**EXTRACTED INFORMATION**
* * * * * * * * *

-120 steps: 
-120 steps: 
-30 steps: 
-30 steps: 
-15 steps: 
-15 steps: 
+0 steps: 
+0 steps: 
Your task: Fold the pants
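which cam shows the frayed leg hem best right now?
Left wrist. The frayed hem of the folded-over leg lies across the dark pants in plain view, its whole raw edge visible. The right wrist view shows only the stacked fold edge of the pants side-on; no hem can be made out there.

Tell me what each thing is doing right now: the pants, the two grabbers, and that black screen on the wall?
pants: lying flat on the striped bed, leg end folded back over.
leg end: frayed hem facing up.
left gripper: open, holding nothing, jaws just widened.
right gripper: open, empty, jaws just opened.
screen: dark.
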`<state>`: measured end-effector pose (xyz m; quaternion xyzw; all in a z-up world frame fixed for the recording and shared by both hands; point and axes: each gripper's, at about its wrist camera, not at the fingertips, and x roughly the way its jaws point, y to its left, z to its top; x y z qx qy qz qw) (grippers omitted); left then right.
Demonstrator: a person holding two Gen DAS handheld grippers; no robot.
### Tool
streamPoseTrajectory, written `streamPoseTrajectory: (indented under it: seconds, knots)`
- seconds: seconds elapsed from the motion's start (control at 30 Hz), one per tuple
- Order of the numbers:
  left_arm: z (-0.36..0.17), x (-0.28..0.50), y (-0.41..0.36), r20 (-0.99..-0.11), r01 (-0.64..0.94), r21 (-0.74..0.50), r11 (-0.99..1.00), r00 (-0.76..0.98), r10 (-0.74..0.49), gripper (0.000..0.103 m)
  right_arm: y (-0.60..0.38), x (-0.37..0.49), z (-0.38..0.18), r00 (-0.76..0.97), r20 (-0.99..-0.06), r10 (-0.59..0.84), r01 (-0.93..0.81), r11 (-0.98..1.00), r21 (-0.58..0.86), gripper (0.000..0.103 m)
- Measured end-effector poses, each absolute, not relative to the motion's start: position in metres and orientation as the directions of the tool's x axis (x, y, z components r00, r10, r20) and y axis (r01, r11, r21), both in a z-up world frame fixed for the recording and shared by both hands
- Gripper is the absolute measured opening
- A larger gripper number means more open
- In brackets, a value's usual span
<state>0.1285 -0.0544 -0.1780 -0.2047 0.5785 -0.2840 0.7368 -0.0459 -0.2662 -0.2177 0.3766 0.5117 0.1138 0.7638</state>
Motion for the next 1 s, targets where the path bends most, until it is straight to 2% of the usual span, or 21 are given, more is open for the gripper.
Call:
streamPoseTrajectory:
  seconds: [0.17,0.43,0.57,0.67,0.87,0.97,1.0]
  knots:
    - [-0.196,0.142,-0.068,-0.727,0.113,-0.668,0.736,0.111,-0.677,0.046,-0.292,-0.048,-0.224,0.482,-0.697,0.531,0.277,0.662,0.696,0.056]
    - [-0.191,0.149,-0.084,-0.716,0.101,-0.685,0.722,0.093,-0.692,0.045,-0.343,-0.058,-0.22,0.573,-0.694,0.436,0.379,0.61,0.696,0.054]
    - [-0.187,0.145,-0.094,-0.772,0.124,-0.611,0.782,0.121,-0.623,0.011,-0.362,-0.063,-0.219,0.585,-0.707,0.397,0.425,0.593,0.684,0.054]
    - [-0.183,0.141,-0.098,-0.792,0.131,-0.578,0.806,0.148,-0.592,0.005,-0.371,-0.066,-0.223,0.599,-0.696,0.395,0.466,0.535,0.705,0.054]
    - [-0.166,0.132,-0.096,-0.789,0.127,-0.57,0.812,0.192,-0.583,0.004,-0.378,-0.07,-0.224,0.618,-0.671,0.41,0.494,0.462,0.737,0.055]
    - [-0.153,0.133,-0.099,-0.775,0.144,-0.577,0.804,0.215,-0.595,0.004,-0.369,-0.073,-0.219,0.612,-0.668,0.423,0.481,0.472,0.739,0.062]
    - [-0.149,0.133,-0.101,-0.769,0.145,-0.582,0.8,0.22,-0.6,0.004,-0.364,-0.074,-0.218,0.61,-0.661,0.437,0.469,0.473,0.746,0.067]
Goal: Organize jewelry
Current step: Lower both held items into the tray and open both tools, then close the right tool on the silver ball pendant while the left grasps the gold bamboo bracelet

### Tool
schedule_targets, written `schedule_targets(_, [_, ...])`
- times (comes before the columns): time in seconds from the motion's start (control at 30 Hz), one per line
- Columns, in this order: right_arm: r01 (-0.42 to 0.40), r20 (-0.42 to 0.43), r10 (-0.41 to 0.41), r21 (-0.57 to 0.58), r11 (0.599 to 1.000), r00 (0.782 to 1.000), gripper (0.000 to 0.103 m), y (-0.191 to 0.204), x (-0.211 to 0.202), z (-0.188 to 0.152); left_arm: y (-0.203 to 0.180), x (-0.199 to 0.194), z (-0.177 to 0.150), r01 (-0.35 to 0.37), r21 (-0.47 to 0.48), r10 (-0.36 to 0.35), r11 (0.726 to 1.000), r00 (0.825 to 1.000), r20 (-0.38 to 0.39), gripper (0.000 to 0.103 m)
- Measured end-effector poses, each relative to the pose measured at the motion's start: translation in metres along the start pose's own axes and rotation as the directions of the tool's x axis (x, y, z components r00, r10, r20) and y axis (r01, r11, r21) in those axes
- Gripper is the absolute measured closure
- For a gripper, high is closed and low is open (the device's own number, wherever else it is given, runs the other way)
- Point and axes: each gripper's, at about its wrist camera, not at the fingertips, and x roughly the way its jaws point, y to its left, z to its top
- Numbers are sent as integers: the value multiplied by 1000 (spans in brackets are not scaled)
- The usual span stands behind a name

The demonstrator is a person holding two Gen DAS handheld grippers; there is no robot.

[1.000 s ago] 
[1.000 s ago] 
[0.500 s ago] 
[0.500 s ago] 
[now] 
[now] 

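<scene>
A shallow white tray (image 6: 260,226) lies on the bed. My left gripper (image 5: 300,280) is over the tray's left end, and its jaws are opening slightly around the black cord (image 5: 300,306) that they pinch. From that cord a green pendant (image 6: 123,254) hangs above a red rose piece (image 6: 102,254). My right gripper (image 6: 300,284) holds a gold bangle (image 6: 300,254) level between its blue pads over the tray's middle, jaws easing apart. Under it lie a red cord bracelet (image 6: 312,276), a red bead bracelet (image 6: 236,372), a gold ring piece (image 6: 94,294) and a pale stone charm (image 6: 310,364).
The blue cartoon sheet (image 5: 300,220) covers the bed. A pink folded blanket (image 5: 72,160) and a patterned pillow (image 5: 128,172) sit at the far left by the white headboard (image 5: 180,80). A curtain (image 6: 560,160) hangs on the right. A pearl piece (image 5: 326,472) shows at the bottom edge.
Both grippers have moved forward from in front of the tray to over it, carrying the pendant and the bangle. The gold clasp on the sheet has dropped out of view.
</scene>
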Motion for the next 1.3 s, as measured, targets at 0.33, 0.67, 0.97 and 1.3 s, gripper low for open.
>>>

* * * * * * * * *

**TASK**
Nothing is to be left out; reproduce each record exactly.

**EXERCISE RESULT**
-120 steps: 
-120 steps: 
-30 steps: 
-30 steps: 
-15 steps: 
-15 steps: 
+0 steps: 
+0 steps: 
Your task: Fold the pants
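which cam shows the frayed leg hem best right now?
Left wrist. The frayed hem of the folded-over leg lies across the dark pants in plain view, its whole raw edge visible. The right wrist view shows only the stacked fold edge of the pants side-on; no hem can be made out there.

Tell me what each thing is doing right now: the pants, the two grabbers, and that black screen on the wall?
pants: lying flat on the striped bed, leg end folded back over.
leg end: frayed hem facing up.
left gripper: open, holding nothing, jaws just widened.
right gripper: open, empty, jaws just opened.
screen: dark.
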`<state>`: measured end-effector pose (xyz m; quaternion xyzw; all in a z-up world frame fixed for the recording and shared by both hands; point and axes: each gripper's, at about its wrist camera, not at the fingertips, and x roughly the way its jaws point, y to its left, z to its top; x y z qx qy qz qw) (grippers omitted); left then right.
Demonstrator: a person holding two Gen DAS handheld grippers; no robot.
### Tool
streamPoseTrajectory, written `streamPoseTrajectory: (indented under it: seconds, knots)`
- seconds: seconds elapsed from the motion's start (control at 30 Hz), one per tuple
- Order of the numbers:
  left_arm: z (-0.36..0.17), x (-0.28..0.50), y (-0.41..0.36), r20 (-0.99..-0.11), r01 (-0.64..0.94), r21 (-0.74..0.50), r11 (-0.99..1.00), r00 (-0.76..0.98), r10 (-0.74..0.49), gripper (0.000..0.103 m)
  right_arm: y (-0.60..0.38), x (-0.37..0.49), z (-0.38..0.18), r00 (-0.76..0.97), r20 (-0.99..-0.06), r10 (-0.59..0.84), r01 (-0.93..0.81), r11 (-0.98..1.00), r21 (-0.58..0.86), gripper (0.000..0.103 m)
- Measured end-effector poses, each absolute, not relative to the motion's start: position in metres and orientation as the directions of the tool's x axis (x, y, z components r00, r10, r20) and y axis (r01, r11, r21), both in a z-up world frame fixed for the recording and shared by both hands
- Gripper is the absolute measured opening
- A larger gripper number means more open
- In brackets, a value's usual span
<state>0.1285 -0.0544 -0.1780 -0.2047 0.5785 -0.2840 0.7368 -0.0459 -0.2662 -0.2177 0.3766 0.5117 0.1138 0.7638</state>
Motion for the next 1 s, targets where the path bends most, until it is straight to 2% of the usual span, or 21 are given, more is open for the gripper.
Call:
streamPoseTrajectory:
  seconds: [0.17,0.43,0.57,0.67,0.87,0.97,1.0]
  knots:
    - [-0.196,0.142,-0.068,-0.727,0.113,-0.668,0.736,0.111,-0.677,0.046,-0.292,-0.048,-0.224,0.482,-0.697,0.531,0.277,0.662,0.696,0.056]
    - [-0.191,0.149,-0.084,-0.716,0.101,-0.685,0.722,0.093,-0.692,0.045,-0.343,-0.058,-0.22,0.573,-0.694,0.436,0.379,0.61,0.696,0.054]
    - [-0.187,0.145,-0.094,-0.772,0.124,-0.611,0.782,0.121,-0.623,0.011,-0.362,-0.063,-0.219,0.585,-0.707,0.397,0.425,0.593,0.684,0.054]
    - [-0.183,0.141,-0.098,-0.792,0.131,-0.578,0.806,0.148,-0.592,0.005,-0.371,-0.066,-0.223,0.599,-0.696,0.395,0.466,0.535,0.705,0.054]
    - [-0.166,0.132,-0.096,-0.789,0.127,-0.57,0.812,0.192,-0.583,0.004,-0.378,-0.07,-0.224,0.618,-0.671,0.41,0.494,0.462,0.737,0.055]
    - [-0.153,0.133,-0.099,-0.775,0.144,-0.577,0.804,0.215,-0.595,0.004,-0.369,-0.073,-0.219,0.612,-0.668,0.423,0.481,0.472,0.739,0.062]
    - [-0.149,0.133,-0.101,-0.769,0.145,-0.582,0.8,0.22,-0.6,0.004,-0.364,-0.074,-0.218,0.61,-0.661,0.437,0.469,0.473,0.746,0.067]
Goal: Organize jewelry
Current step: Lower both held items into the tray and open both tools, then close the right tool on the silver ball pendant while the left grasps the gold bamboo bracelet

### Tool
schedule_targets, written `schedule_targets(_, [_, ...])`
- times (comes before the columns): time in seconds from the motion's start (control at 30 Hz), one per line
- Columns, in this order: right_arm: r01 (-0.42 to 0.40), r20 (-0.42 to 0.43), r10 (-0.41 to 0.41), r21 (-0.57 to 0.58), r11 (0.599 to 1.000), r00 (0.782 to 1.000), gripper (0.000 to 0.103 m), y (-0.191 to 0.204), x (-0.211 to 0.202), z (-0.188 to 0.152); left_arm: y (-0.203 to 0.180), x (-0.199 to 0.194), z (-0.177 to 0.150), r01 (-0.35 to 0.37), r21 (-0.47 to 0.48), r10 (-0.36 to 0.35), r11 (0.726 to 1.000), r00 (0.825 to 1.000), r20 (-0.38 to 0.39), gripper (0.000 to 0.103 m)
- Measured end-effector poses, each relative to the pose measured at the motion's start: translation in metres along the start pose's own axes and rotation as the directions of the tool's x axis (x, y, z components r00, r10, r20) and y axis (r01, r11, r21) in those axes
- Gripper is the absolute measured closure
- For a gripper, high is closed and low is open (the device's own number, wherever else it is given, runs the other way)
- Point and axes: each gripper's, at about its wrist camera, not at the fingertips, and x roughly the way its jaws point, y to its left, z to its top
- Numbers are sent as integers: the value multiplied by 1000 (spans in brackets are not scaled)
- The usual span stands behind a name

The demonstrator is a person holding two Gen DAS handheld grippers; there is no robot.

[1.000 s ago] 
[1.000 s ago] 
[0.500 s ago] 
[0.500 s ago] 
[now] 
[now] 

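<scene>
A shallow white tray (image 6: 260,226) lies on the bed. My left gripper (image 5: 300,280) is over the tray's left end, and its jaws are opening slightly around the black cord (image 5: 300,306) that they pinch. From that cord a green pendant (image 6: 123,254) hangs above a red rose piece (image 6: 102,254). My right gripper (image 6: 300,284) holds a gold bangle (image 6: 300,254) level between its blue pads over the tray's middle, jaws easing apart. Under it lie a red cord bracelet (image 6: 312,276), a red bead bracelet (image 6: 236,372), a gold ring piece (image 6: 94,294) and a pale stone charm (image 6: 310,364).
The blue cartoon sheet (image 5: 300,220) covers the bed. A pink folded blanket (image 5: 72,160) and a patterned pillow (image 5: 128,172) sit at the far left by the white headboard (image 5: 180,80). A curtain (image 6: 560,160) hangs on the right. A pearl piece (image 5: 326,472) shows at the bottom edge.
Both grippers have moved forward from in front of the tray to over it, carrying the pendant and the bangle. The gold clasp on the sheet has dropped out of view.
</scene>
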Motion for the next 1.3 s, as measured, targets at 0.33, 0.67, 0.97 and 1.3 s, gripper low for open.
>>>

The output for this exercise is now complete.